The birth of twins is always an outstanding event. In old times it was seen as the "devil's will." For modern parents the birth of two children is a double joy. There are numerous twin-related myths concerning their health, character, and behavior. Are these myths backed up by studies of physicians and psychologists?
Myth 1. The birth of twins has a genetic cause, and usually they are born every other generation.
It is true that there is a genetic predisposition for the birth of twins. In some families twins are born only once, and this phenomenon never repeats. Sometimes twins are born in subsequent generations. Usually it happens with fraternal twins. Repeated births of identical twins are rare.
Myth 2. Twins have the same set of genes and chromosomes.
If we are talking about dizygotic (fraternal) twins, their genes are no more similar than those of ordinary siblings. Yet, monozygotic (identical) twins do have identical genetic code. However, they still have different fingerprints.
Myth 3. Twins are always born prematurely.
Not necessarily. Yes, the likelihood of preterm birth in twin gestation is slightly higher. But many mothers pregnant with twins give birth in due time, at 40 weeks. According to skilled midwives, a normal term for carrying twins is 37 weeks.
Myth 4. Twins are born only by Caesarean section.
The probability of a cesarean birth in case of twins is not higher than in case of birth of one child. Now, if we are talking about three or more children, there is an increased risk. A woman is fully capable to give birth to two children.
Myth 5. Monozygotic twins are undistinguishable.
If you know them closer, you can catch the difference. For example, one can have a mole, while the other does not. They may have different facial expressions, manner of speaking, smiles, their voices may differ.
Myth 6. Twins are usually different in character. For example, one is quiet and the other one is lively.
Not necessarily. They can differ no more than ordinary siblings. Another thing is that often twins do not want to be like each other and tend to express their individuality more prominently.
Myth 7. Usually, the elder of the twins (the one that was born first) is the leader, and the younger one is a follower.
It all depends on parental education. If twins are constantly told that one of them is older, they often begin to behave accordingly. Sometimes seniority is impossible to determine. But by and large a few minutes that pass between the births of twins do not really decide anything.
Myth 8. Twins are better off when they are not together in school.

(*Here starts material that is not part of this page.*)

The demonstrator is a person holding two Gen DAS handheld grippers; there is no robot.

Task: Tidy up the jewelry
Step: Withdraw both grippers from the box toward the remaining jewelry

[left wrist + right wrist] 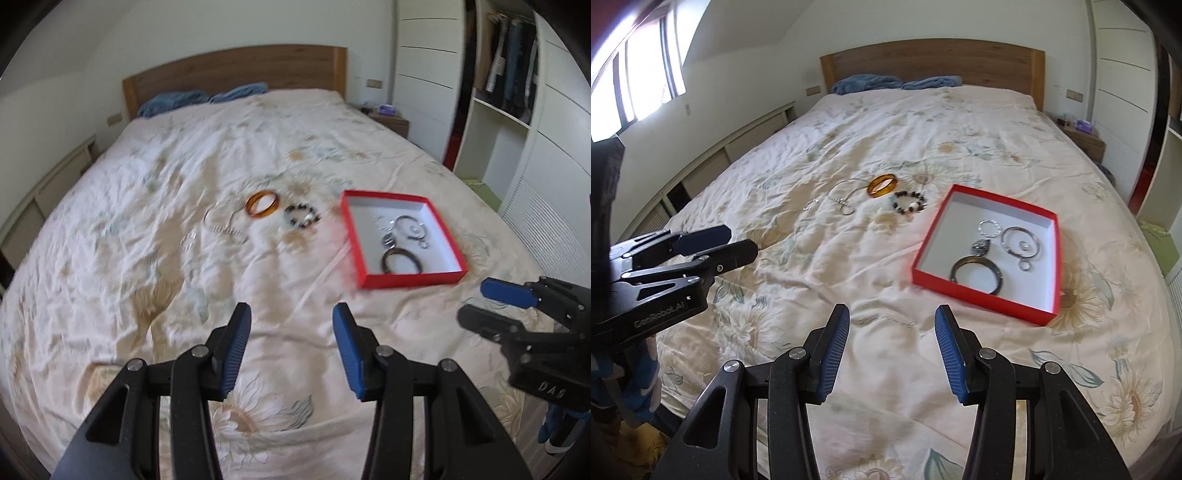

Many parents try placing their twins in different classes, or insist that they do not sit next to each other in school. Yet, this is done for the sake of convenience of the adults so that teachers do not confuse these children. In fact, if twins do everything together since the day they are born, separating them can cause a lot of stress.
Child psychologists agree that the first twins should be placed in one class. Later, when they learn independence, they can choose their paths.
Myth 9. Identical twins suffer from the same diseases.
In many respects this is true, since monozygotic twins have similar genotype. But their health also depends on lifestyle, environmental and other factors.
Myth 10. Twins have the ability to "feel' each other at a distance.
In principle, close people often "feel" each other. These may be, for example, parents and children, husbands and wives, or siblings. Perhaps, twins who spend much time together have a deeper sensitivity. One twin may feel at a distance what happens to another twin (for example, misfortune, injury, or a serious illness). Twins can sometimes easily read each other's thoughts, but this is not surprising: they often think in similar ways. Yet, the same is true for people who know each other well and have been living together. If twins are separated at birth, then this effect will not be observed.